It's not political satire. But it has all the elements.
Assemblyman Tim Donnelly, R-Twin Peaks, is known mainly for his outspoken criticism of illegal immigrants, his former membership in the Minuteman Project, and his arrest last year at a Southern California airport for stashing a loaded handgun in his luggage.
On Wednesday, Ventura Star Capitol reporter Timm Herdt was first to unearth the news that Donnelly has also opened an exploratory committee to run for governor in 2014. That sparked a rush of stories by other Capitol reporters.
It certainly spiced up an otherwise quiet day in Sacramento.
In the aftermath of an election year that proved to be disastrous for the Republican Party in California, Donnelly would appear to be the last person the GOP would pick as its standard-bearer in the next election cycle. The party's registration has already dipped below 30 percent, and it suffered enough losses to hand Democrats their first two-thirds supermajority in the legislature in more than a century.
The Republicans had particular difficulty attracting Latino voters this year.
But Donnelly, in an interview posted on a conservative website, said he is motivated to run because "There's nobody out there who is fighting for us."

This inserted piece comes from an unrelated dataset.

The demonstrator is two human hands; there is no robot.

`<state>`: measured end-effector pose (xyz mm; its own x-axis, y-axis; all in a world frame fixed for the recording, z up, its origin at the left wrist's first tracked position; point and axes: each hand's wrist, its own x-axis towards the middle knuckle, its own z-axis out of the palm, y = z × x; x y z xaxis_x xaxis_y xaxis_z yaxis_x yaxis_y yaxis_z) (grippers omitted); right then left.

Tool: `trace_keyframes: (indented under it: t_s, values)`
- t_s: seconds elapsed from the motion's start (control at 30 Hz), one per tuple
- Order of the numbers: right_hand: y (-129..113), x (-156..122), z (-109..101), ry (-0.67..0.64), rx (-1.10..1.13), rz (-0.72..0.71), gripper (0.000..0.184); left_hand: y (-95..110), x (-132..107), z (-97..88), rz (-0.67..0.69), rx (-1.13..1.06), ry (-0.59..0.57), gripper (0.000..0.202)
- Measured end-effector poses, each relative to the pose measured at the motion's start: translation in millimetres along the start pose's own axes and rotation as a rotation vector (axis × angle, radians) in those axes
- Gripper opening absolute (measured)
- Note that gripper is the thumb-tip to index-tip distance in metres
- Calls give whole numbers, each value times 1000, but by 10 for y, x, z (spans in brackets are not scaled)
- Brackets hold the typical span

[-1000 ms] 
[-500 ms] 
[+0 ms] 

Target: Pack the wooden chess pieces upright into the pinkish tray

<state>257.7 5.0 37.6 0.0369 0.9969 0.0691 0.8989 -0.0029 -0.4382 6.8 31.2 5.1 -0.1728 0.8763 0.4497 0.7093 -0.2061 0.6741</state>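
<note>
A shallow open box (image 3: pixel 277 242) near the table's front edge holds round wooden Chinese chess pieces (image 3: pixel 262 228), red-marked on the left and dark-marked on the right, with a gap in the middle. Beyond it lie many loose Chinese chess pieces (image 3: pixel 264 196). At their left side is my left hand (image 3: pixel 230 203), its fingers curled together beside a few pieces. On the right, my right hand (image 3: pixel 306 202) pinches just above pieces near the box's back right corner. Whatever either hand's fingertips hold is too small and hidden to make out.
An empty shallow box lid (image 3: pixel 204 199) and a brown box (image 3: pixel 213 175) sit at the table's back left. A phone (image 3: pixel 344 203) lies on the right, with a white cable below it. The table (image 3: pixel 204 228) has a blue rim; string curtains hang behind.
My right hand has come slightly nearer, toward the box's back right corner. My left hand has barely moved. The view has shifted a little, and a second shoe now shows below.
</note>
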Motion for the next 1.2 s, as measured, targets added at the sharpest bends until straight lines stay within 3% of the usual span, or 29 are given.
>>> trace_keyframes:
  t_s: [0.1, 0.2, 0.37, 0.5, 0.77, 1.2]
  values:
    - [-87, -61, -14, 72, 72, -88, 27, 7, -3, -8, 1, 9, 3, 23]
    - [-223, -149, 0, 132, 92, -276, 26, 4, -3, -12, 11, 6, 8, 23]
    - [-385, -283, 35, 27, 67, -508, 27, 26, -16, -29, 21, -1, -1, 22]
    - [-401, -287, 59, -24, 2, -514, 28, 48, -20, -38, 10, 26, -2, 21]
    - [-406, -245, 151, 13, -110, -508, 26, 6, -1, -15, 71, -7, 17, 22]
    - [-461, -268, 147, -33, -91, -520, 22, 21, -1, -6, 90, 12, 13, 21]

Donnelly, first elected to the Assembly two years ago, was a member of the Minuteman Project, a citizens group formed to patrol the U.S.-Mexico border. He tried and failed this year to roll back a new law that gives a college tuition break to undocumented immigrant students.
Donnelly made headlines late last year when he was arrested at Ontario International Airport after officers discovered a loaded handgun in his carry-on luggage as he prepared to board a flight to Sacramento. He said he had forgotten about the weapon, had his charges reduced to misdemeanors, and was given three-years probation.
News of Donnelly's interest in the governorship was, of course, an immediate source of delight for Democrats. Democratic consultant Jason Kinney proclaimed, via Twitter, that he was "giddy" at the prospect of Donnelly's candidacy.
Thoughtful Republicans, both in Sacramento and in Washington, are talking of the need to rebuild their party by changing their message on immigration and nurturing a moderate image.
Donnelly and his followers didn't get that memo. If he's serious about his candidacy, for those hoping to broaden the party's appeal, it adds up to a lump of coal in the GOP's Christmas stocking.